Segment Start: Supplied information

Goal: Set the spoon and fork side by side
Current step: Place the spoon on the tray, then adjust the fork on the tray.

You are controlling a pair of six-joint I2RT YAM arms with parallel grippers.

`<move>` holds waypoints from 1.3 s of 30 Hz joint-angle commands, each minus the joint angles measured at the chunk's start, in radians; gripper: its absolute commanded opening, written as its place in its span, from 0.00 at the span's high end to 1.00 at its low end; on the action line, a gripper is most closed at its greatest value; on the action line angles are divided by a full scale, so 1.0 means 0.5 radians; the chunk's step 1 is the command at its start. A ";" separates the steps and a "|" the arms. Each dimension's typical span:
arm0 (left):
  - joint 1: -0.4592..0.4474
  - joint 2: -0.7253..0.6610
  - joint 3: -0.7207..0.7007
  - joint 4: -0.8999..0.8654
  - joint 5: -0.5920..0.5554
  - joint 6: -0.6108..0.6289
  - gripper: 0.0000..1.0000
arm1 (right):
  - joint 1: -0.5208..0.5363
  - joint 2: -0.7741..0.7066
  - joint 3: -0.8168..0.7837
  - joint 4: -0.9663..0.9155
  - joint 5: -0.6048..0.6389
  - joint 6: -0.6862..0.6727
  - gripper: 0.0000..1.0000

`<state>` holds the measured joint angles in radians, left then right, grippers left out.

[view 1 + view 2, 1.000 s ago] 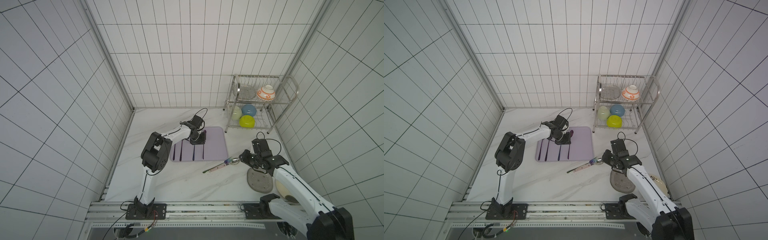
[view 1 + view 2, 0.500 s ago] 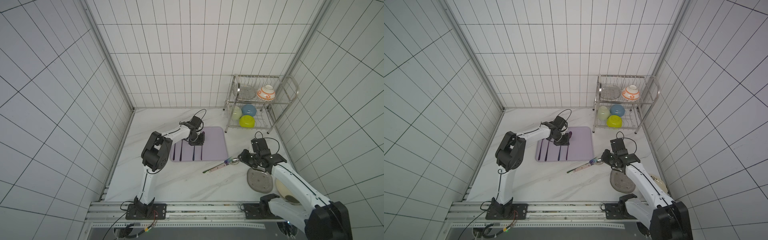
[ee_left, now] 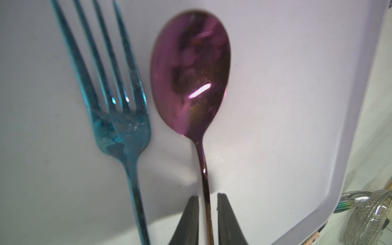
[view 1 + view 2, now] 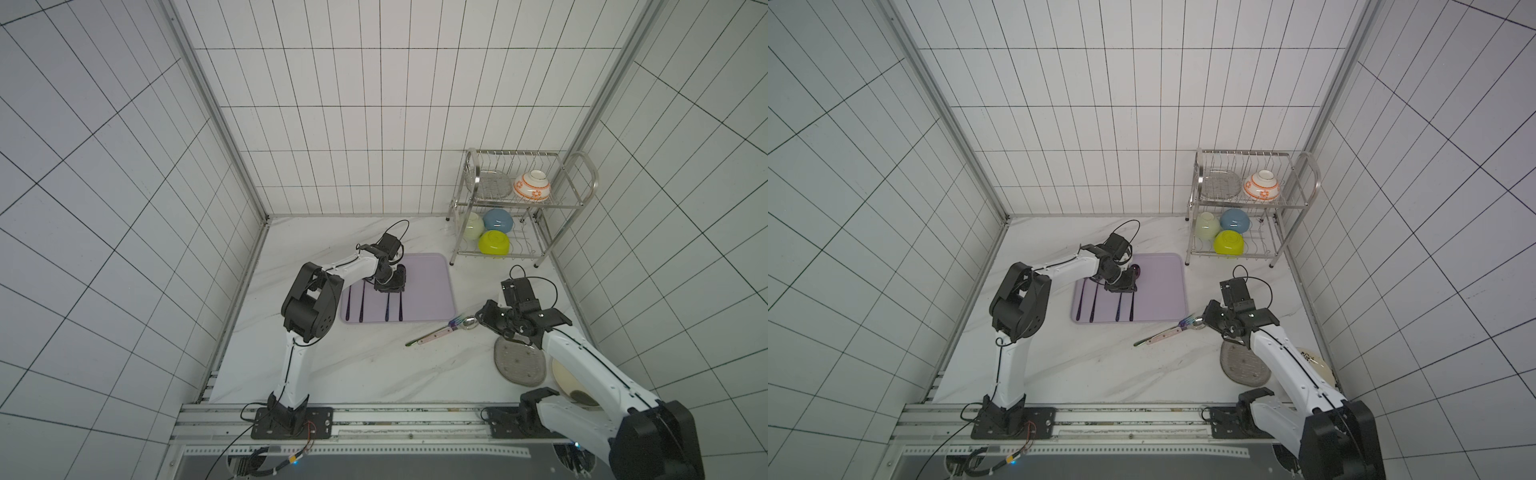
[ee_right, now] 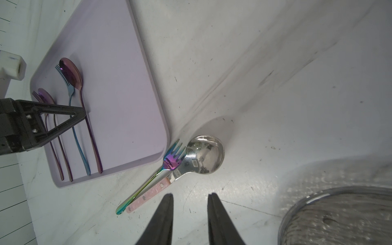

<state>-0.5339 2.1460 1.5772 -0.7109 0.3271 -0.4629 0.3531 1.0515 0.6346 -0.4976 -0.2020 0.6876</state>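
The left gripper (image 3: 207, 196) was found low over the lilac tray (image 3: 297, 106), with the handle of the purple spoon (image 3: 191, 63) between its jaws. The jaws were parted by a narrow margin, and a sliver of clearance was seen on either side of the handle. The pinch held a second earlier was judged released.

The purple spoon was noted lying flat on the tray just beside the blue fork (image 3: 123, 131), bowl level with tines, handles close to parallel and not touching. This pair was therefore judged set. Only a clean retreat remained, without the handle being dragged.

A 2nd pair (image 5: 45, 97) was seen laid on the same tray.

The right gripper (image 5: 191, 196) was recorded part open and empty, poised above the table (image 5: 275, 84) near a rainbow fork (image 5: 171, 163) and a silver spoon (image 5: 206, 154). These overlapped at the heads, off the tray, and had not been lifted.
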 commanded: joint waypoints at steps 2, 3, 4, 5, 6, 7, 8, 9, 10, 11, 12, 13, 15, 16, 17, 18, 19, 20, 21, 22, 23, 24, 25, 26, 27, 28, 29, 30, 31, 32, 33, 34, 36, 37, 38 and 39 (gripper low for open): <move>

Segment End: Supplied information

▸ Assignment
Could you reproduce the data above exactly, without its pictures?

▸ Output for this exercise
Goal: Set the spoon and fork side by side
Current step: Place the spoon on the tray, then adjust the fork on the tray.

You are controlling a pair of six-joint I2RT YAM arms with parallel grippers.

`<move>` holds waypoints from 1.3 s of 30 Hz joint-angle commands, each minus the joint angles measured at the chunk's start, in radians; gripper: its absolute commanded opening, written as its place in its span, from 0.00 at the span's high end to 1.00 at its low end; on the action line, a gripper is most closed at its greatest value; on the action line angles are divided by a full scale, so 1.0 means 0.5 radians; the chunk's step 1 is the command at its start. A ";" separates the steps and a "|" the arms. Each dimension's typical span:
arm0 (left):
  - joint 1: -0.4592..0.4474
  - joint 2: -0.7253..0.6610
  - joint 3: -0.7207..0.7007
  - joint 4: -0.8999..0.8654
  - joint 5: -0.5920..0.5554
  - joint 6: -0.6108..0.6289
  - gripper: 0.0000..1.0000
arm1 (right):
  - joint 1: -0.5208..0.5363
  - joint 2: -0.7741..0.7066
  - joint 3: -0.8168..0.7837
  - joint 4: -0.9663..0.9155
  - joint 5: -0.6048..0.6389
  - joint 6: -0.6862..0.6727
  - gripper: 0.0000..1.0000

`<state>` holds the measured joint angles in radians, left then right, grippers left out.

[view 1 + view 2, 1.000 s ago] 
[view 1 + view 2, 0.500 s ago] 
[ee_left, now] 
[view 1 + view 2, now] 
[ee_right, now] 

<state>-0.5339 2.1460 1.5772 -0.7109 0.3271 -0.4629 0.3531 1.0515 0.6346 -0.4976 -0.2020 0.6876</state>
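The left gripper (image 3: 207, 196) was found low over the lilac tray (image 3: 297, 106), with the handle of the purple spoon (image 3: 191, 63) between its jaws. The jaws were parted by a narrow margin, and a sliver of clearance was seen on either side of the handle. The pinch held a second earlier was judged released.

The purple spoon was noted lying flat on the tray just beside the blue fork (image 3: 123, 131), bowl level with tines, handles close to parallel and not touching. This pair was therefore judged set. Only a clean retreat remained, without the handle being dragged.

A 2nd pair (image 5: 45, 97) was seen laid on the same tray.

The right gripper (image 5: 191, 196) was recorded part open and empty, poised above the table (image 5: 275, 84) near a rainbow fork (image 5: 171, 163) and a silver spoon (image 5: 206, 154). These overlapped at the heads, off the tray, and had not been lifted.
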 commanded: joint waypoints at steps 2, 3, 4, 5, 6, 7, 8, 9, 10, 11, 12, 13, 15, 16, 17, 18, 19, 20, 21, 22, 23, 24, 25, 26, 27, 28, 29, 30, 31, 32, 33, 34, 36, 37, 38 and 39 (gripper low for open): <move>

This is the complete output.